The task: Write out each entry, exactly the way it appears.

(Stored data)
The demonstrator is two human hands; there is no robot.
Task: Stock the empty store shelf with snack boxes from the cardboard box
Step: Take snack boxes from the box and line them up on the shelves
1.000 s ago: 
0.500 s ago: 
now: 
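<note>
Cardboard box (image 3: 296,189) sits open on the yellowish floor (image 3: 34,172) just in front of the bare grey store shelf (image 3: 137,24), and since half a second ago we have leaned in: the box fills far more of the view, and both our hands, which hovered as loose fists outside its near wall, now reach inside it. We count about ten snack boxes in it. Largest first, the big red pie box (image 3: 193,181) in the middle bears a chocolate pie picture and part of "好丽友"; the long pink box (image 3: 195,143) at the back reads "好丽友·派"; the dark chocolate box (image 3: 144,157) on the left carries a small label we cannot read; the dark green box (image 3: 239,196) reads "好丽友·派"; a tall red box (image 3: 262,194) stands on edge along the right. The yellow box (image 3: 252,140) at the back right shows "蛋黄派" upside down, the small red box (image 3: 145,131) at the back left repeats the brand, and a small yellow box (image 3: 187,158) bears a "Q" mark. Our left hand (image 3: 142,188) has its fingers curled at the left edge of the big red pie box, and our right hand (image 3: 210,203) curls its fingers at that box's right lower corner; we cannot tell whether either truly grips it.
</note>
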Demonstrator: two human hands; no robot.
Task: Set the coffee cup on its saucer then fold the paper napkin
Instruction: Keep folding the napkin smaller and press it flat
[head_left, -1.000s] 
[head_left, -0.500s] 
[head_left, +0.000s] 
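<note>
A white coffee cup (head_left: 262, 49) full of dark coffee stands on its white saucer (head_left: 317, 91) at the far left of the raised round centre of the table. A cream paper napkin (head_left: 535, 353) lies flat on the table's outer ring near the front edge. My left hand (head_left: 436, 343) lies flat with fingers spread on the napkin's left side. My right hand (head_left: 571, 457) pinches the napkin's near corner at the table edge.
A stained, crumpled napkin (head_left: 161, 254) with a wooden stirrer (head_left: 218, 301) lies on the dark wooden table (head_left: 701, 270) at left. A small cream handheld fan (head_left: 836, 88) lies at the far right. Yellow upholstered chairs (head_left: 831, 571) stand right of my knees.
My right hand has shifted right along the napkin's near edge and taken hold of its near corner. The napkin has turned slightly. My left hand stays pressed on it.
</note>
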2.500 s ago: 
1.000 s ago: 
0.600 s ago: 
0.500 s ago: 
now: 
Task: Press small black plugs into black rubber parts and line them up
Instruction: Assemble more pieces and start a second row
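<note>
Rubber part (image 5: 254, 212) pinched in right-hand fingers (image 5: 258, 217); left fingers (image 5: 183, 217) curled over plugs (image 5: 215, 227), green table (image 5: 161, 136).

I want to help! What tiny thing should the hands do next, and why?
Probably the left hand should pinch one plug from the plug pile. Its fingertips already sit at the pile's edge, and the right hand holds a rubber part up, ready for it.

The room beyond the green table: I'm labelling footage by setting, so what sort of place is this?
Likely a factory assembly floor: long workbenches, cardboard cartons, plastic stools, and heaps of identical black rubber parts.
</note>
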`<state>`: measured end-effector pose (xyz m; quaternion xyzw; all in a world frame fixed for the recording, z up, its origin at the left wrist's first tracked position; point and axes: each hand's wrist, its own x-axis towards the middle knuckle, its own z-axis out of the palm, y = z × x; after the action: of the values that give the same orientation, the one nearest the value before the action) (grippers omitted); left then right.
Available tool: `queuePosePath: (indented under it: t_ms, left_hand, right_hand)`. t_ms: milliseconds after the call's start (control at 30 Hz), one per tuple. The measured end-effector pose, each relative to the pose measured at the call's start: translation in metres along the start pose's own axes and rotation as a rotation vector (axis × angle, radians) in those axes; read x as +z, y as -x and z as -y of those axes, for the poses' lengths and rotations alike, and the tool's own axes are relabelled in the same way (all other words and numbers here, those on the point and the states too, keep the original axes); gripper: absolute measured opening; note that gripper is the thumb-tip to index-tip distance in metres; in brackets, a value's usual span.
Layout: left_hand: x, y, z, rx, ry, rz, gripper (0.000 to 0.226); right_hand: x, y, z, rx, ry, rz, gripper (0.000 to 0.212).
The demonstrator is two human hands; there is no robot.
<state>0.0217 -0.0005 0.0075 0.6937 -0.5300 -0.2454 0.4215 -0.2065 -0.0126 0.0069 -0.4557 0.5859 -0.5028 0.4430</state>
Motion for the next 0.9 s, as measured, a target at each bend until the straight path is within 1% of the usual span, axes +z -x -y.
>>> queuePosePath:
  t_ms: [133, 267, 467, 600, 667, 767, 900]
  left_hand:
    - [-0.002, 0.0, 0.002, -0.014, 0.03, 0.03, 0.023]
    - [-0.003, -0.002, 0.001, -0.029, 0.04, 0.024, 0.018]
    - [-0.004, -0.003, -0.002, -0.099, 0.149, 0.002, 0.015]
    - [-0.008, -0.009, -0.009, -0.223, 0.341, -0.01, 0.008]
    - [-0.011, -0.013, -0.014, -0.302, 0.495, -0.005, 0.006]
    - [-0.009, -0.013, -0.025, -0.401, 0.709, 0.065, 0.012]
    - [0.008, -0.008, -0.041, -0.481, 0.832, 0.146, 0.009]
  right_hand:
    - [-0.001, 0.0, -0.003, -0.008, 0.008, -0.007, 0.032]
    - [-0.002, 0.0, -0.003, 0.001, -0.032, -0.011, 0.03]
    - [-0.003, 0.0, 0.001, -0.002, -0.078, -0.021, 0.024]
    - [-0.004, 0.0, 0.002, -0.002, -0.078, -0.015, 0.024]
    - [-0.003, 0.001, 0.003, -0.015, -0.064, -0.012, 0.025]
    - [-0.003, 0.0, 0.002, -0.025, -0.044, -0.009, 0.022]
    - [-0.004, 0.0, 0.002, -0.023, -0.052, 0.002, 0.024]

Response area:
The demonstrator is two human hands; there is no robot.
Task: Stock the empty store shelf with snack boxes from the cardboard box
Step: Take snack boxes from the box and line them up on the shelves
1.000 s ago: 
0.500 s ago: 
now: 
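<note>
Cardboard box (image 3: 296,189) sits open on the yellowish floor (image 3: 34,172) just in front of the bare grey store shelf (image 3: 137,24), and since half a second ago we have leaned in: the box fills far more of the view, and both our hands, which hovered as loose fists outside its near wall, now reach inside it. We count about ten snack boxes in it. Largest first, the big red pie box (image 3: 193,181) in the middle bears a chocolate pie picture and part of "好丽友"; the long pink box (image 3: 195,143) at the back reads "好丽友·派"; the dark chocolate box (image 3: 144,157) on the left carries a small label we cannot read; the dark green box (image 3: 239,196) reads "好丽友·派"; a tall red box (image 3: 262,194) stands on edge along the right. The yellow box (image 3: 252,140) at the back right shows "蛋黄派" upside down, the small red box (image 3: 145,131) at the back left repeats the brand, and a small yellow box (image 3: 187,158) bears a "Q" mark. Our left hand (image 3: 142,188) has its fingers curled at the left edge of the big red pie box, and our right hand (image 3: 210,203) curls its fingers at that box's right lower corner; we cannot tell whether either truly grips it.
</note>
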Demonstrator: two human hands; no robot.
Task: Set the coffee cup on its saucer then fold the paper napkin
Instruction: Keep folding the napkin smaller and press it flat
[head_left, -1.000s] 
[head_left, -0.500s] 
[head_left, +0.000s] 
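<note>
A white coffee cup (head_left: 262, 49) full of dark coffee stands on its white saucer (head_left: 317, 91) at the far left of the raised round centre of the table. A cream paper napkin (head_left: 535, 353) lies flat on the table's outer ring near the front edge. My left hand (head_left: 436, 343) lies flat with fingers spread on the napkin's left side. My right hand (head_left: 571, 457) pinches the napkin's near corner at the table edge.
A stained, crumpled napkin (head_left: 161, 254) with a wooden stirrer (head_left: 218, 301) lies on the dark wooden table (head_left: 701, 270) at left. A small cream handheld fan (head_left: 836, 88) lies at the far right. Yellow upholstered chairs (head_left: 831, 571) stand right of my knees.
My right hand has shifted right along the napkin's near edge and taken hold of its near corner. The napkin has turned slightly. My left hand stays pressed on it.
</note>
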2.500 s ago: 
1.000 s ago: 
0.600 s ago: 
0.500 s ago: 
now: 
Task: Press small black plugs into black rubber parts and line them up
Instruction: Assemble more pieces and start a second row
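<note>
Rubber part (image 5: 254, 212) pinched in right-hand fingers (image 5: 258, 217); left fingers (image 5: 183, 217) curled over plugs (image 5: 215, 227), green table (image 5: 161, 136).

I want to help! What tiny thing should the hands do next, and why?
Probably the left hand should pinch one plug from the plug pile. Its fingertips already sit at the pile's edge, and the right hand holds a rubber part up, ready for it.

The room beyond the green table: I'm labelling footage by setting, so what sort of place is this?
Likely a factory assembly floor: long workbenches, cardboard cartons, plastic stools, and heaps of identical black rubber parts.
</note>
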`<state>`: measured end-effector pose (xyz m; quaternion xyzw; all in a world frame fixed for the recording, z up, its origin at the left wrist's first tracked position; point and axes: each hand's wrist, its own x-axis towards the middle knuckle, its own z-axis out of the palm, y = z × x; after the action: of the values that give the same orientation, the one nearest the value before the action) (grippers omitted); left then right.
Available tool: `queuePosePath: (indented under it: t_ms, left_hand, right_hand)`. t_ms: milliseconds after the call's start (control at 30 Hz), one per tuple. The measured end-effector pose, each relative to the pose measured at the call's start: translation in metres along the start pose's own axes and rotation as a rotation vector (axis × angle, radians) in those axes; read x as +z, y as -x and z as -y of those axes, for the poses' lengths and rotations alike, and the tool's own axes are relabelled in the same way (all other words and numbers here, those on the point and the states too, keep the original axes); gripper: absolute measured opening; note that gripper is the thumb-tip to index-tip distance in metres; in brackets, a value's usual span.
Layout: left_hand: x, y, z, rx, ry, rz, gripper (0.000 to 0.226); right_hand: x, y, z, rx, ry, rz, gripper (0.000 to 0.212).
The demonstrator is two human hands; there is no robot.
<state>0.0217 -0.0005 0.0075 0.6937 -0.5300 -0.2454 0.4215 -0.2065 -0.0126 0.0069 -0.4557 0.5859 -0.5028 0.4430</state>
Motion for the next 0.9 s, as measured, a target at each bend until the straight path is within 1% of the usual span, axes +z -x -y.
>>> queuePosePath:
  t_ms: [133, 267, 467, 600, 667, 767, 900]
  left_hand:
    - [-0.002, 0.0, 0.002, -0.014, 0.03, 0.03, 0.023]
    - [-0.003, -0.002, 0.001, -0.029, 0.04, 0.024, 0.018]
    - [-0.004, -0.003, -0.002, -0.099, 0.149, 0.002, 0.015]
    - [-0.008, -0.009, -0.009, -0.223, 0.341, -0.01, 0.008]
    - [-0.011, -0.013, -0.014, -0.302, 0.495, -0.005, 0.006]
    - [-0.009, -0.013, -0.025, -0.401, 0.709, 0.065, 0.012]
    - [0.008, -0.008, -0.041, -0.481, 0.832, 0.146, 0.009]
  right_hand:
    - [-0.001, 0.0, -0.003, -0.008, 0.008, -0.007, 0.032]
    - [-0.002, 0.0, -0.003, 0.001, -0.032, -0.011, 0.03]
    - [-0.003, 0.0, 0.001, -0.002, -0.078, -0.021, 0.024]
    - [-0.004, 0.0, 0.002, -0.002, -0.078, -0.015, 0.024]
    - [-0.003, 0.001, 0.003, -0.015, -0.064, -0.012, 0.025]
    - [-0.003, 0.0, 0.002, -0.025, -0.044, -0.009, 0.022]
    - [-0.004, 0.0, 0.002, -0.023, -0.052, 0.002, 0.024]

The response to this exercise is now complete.